Faculty of Pharmaceutical Sciences, Kyoto University, Kyoto 606-8501, Japan.
J Chem Inf Model. 2024 Dec 9;64(23):8824-8837. doi: 10.1021/acs.jcim.4c01353. Epub 2024 Nov 25.
The discovery of small organic compounds for inducing stem cell differentiation is a time- and resource-intensive process.

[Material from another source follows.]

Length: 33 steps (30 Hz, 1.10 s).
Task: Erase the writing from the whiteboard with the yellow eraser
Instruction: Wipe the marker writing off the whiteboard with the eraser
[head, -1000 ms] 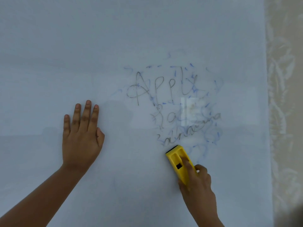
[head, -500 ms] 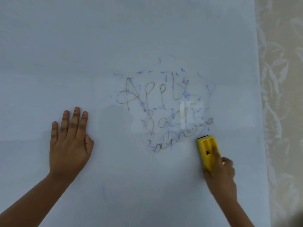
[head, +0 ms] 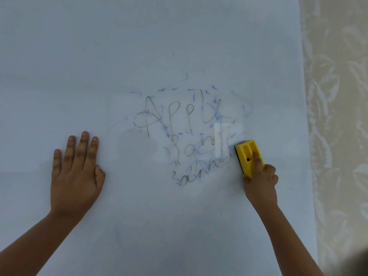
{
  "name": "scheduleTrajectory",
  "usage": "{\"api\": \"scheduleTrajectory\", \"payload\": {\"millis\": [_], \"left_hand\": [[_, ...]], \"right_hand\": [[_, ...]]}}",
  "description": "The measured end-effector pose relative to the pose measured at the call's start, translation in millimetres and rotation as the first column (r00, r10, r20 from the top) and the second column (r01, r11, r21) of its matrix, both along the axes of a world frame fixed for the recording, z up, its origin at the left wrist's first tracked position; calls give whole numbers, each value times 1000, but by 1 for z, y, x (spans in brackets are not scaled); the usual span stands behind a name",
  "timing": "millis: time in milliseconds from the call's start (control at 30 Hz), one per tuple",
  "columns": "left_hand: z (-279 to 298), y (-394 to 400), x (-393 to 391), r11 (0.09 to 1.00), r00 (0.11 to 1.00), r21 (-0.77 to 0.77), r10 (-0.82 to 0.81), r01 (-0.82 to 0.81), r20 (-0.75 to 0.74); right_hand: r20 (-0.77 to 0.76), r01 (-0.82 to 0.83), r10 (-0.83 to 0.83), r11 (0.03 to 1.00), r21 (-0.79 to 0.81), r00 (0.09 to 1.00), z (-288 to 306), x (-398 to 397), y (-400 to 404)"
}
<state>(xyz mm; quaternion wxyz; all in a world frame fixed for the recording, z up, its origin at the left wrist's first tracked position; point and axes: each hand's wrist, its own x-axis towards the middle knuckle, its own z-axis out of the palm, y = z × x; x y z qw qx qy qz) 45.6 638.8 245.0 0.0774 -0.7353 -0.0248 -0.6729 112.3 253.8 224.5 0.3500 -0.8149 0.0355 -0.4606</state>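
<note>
The whiteboard (head: pixel 139 46) fills most of the head view. Faded grey writing (head: pixel 183 136) in three lines sits at its middle, ringed by small blue marker flecks. My right hand (head: pixel 260 184) grips the yellow eraser (head: pixel 248 154), pressed flat on the board over the right end of the lowest line, just right of the middle line. The end of the lowest line is hidden under the eraser. My left hand (head: pixel 76 172) lies flat on the board, fingers together, well left of the writing, holding nothing.
The whiteboard's right edge (head: pixel 302 116) runs top to bottom. Beyond it hangs a beige curtain (head: pixel 338 116) with a leaf pattern. A pale rectangular reflection (head: pixel 227 140) lies on the board beside the eraser.
My right hand has slid the eraser from below the writing rightward, then up onto the right end of the lowest line. The left hand has stayed flat on the board.
</note>
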Motion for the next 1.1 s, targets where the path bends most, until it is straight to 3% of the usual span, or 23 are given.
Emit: {"api": "scheduleTrajectory", "payload": {"millis": [167, 300, 367, 533, 633, 733, 833, 967, 1100], "left_hand": [[0, 0, 0, 1000, 1000, 4, 9, -9, 4], [0, -1, 1, 1000, 1000, 4, 7, -7, 8], [0, -1, 0, 1000, 1000, 5, 7, -7, 5], [0, -4, -3, 1000, 1000, -2, 8, -8, -7], [-1, -7, -4, 1000, 1000, -8, 6, -6, -19], [0, -4, -5, 1000, 1000, -10, 6, -6, -26], [1, -4, -5, 1000, 1000, -9, 6, -6, -26], [1, -5, -6, 1000, 1000, -7, 12, -13, -27], [1, -3, -6, 1000, 999, -13, 12, -13, -34]], "right_hand": [[62, -15, 29, 975, -222, 998, -33, -10, 19], [-26, 19, -19, 1000, -8, 999, 2, 2, -11], [2, 20, -20, 1000, 4, 1000, 28, 1, 1], [118, 41, -14, 973, -229, 993, 11, -16, 49], [53, 48, -42, 991, -126, 998, 5, -10, 22], [18, 74, -75, 997, 34, 997, 42, -1, 12], [85, 84, -79, 995, -59, 993, 61, -9, 44], [120, 19, 8, 974, -224, 993, 23, -14, 56], [-3, 16, -16, 1000, 16, 1000, 38, 3, -1]]}}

While data science could, in principle, streamline the discovery of these compounds, novel approaches are required due to the difficulty of acquiring training data from large numbers of example compounds. In this paper, we present the design of a new compound for inducing cardiomyocyte differentiation using simple regression models trained with a data set containing only 80 examples. We introduce decorated shape descriptors, an information-rich molecular feature representation that integrates both molecular shape and hydrophilicity information. These models demonstrate improved performance compared to ones using standard molecular descriptors based on shape alone. Model overtraining is diagnosed using a new type of sensitivity analysis. Our new compound is designed using a conservative molecular design strategy, and its effectiveness is confirmed through expression profiles of cardiomyocyte-related marker genes using real-time polymerase chain reaction experiments on human iPS cell lines. This work demonstrates a viable data-driven strategy for designing new compounds for stem cell differentiation protocols and will be useful in situations where training data is limited.
发现用于诱导干细胞分化的有机小分子化合物是一个耗费时间和资源的过程。虽然数据科学原则上可以简化这些化合物的发现过程,但由于难以从大量示例化合物中获取训练数据,因此需要新的方法。在本文中,我们展示了一种使用仅包含80个示例的数据集训练的简单回归模型来设计用于诱导心肌细胞分化的新化合物的方法。我们引入了修饰形状描述符,这是一种信息丰富的分子特征表示,它整合了分子形状和亲水性信息。与仅使用基于形状的标准分子描述符的模型相比,这些模型表现出了更好的性能。使用一种新型的敏感性分析来诊断模型过训练。我们的新化合物是使用保守的分子设计策略设计的,并通过对人诱导多能干细胞系进行实时聚合酶链反应实验,利用心肌细胞相关标记基因的表达谱证实了其有效性。这项工作展示了一种可行的数据驱动策略,用于设计用于干细胞分化方案的新化合物,并且在训练数据有限的情况下将很有用。